[Assignment]
Take every line from the listing below that contains "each".

[Data extract]
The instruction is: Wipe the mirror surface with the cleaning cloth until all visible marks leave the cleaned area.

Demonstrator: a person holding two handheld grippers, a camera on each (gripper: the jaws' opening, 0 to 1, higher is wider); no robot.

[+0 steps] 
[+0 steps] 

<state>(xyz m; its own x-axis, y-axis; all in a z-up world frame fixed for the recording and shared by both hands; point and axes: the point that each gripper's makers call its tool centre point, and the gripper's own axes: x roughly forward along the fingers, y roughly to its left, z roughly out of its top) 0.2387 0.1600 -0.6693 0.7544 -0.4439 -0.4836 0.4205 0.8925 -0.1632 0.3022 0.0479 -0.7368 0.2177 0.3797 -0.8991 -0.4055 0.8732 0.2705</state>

[Answer area]
Demonstrator: a person holding two handheld grippers, a camera on each (gripper: the jaws' opening, 0 to 1, higher is wider); no robot.
<state>(xyz m; its own x-axis, y-axis; all in a z-up world frame fixed for the recording and shared by both hands; point and axes: the point that each gripper's makers call its tool centre point, and the gripper's own axes: x roughly forward along the fingers, y roughly to its left, z roughly out of its top) 0.2387 0.1600 -0.6693 0.7544 -0.4439 -0.4836 0.4205 0.8925 -0.1632 0.3022 0.0479 -0.7368 0.2177 0.3797 -0.8991 -0.4055 0.8732 0.2705</state>

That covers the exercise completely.